▶ Collected data entries
****************************************

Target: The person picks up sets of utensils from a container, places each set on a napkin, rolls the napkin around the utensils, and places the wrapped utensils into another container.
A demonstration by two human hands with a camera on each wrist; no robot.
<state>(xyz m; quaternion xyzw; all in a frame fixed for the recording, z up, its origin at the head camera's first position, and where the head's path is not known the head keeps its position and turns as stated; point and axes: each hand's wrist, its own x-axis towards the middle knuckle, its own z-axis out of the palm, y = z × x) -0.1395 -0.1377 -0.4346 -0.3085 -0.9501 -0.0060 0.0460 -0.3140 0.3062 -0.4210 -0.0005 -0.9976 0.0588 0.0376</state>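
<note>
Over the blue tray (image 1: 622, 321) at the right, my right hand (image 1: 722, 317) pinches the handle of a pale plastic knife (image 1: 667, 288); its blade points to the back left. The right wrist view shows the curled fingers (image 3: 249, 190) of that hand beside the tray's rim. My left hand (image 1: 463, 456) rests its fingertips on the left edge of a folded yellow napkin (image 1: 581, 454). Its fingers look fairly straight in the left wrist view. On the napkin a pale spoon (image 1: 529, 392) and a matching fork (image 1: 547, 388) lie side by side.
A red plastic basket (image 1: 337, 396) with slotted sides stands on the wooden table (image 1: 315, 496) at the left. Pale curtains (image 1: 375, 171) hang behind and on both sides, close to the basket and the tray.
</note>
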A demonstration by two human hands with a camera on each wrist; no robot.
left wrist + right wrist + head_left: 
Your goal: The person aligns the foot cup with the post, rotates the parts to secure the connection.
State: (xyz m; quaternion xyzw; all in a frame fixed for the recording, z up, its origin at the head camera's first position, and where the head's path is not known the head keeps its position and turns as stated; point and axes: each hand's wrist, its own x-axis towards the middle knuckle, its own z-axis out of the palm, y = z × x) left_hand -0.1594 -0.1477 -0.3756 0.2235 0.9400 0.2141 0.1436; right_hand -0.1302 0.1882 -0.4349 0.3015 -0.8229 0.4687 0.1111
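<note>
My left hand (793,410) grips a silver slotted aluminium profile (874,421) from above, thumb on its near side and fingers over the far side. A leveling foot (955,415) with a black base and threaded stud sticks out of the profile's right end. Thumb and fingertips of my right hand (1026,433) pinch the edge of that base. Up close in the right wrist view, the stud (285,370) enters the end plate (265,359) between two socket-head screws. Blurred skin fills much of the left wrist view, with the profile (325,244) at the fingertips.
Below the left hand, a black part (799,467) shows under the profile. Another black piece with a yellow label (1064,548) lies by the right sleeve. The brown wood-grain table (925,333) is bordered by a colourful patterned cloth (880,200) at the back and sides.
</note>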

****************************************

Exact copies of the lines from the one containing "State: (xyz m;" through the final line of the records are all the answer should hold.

State: (xyz m; quaternion xyzw; all in a frame fixed for the recording, z up, its origin at the head camera's first position, and where the head's path is not known the head keeps its position and turns as stated; point and axes: each hand's wrist, its own x-axis towards the middle knuckle, its own z-axis out of the palm, y = z × x) left_hand -0.1594 -0.1477 -0.3756 0.2235 0.9400 0.2141 0.1436; right_hand -0.1302 0.1882 -0.4349 0.3015 -0.8229 0.4687 0.1111
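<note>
My left hand (793,410) grips a silver slotted aluminium profile (874,421) from above, thumb on its near side and fingers over the far side. A leveling foot (955,415) with a black base and threaded stud sticks out of the profile's right end. Thumb and fingertips of my right hand (1026,433) pinch the edge of that base. Up close in the right wrist view, the stud (285,370) enters the end plate (265,359) between two socket-head screws. Blurred skin fills much of the left wrist view, with the profile (325,244) at the fingertips.
Below the left hand, a black part (799,467) shows under the profile. Another black piece with a yellow label (1064,548) lies by the right sleeve. The brown wood-grain table (925,333) is bordered by a colourful patterned cloth (880,200) at the back and sides.
</note>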

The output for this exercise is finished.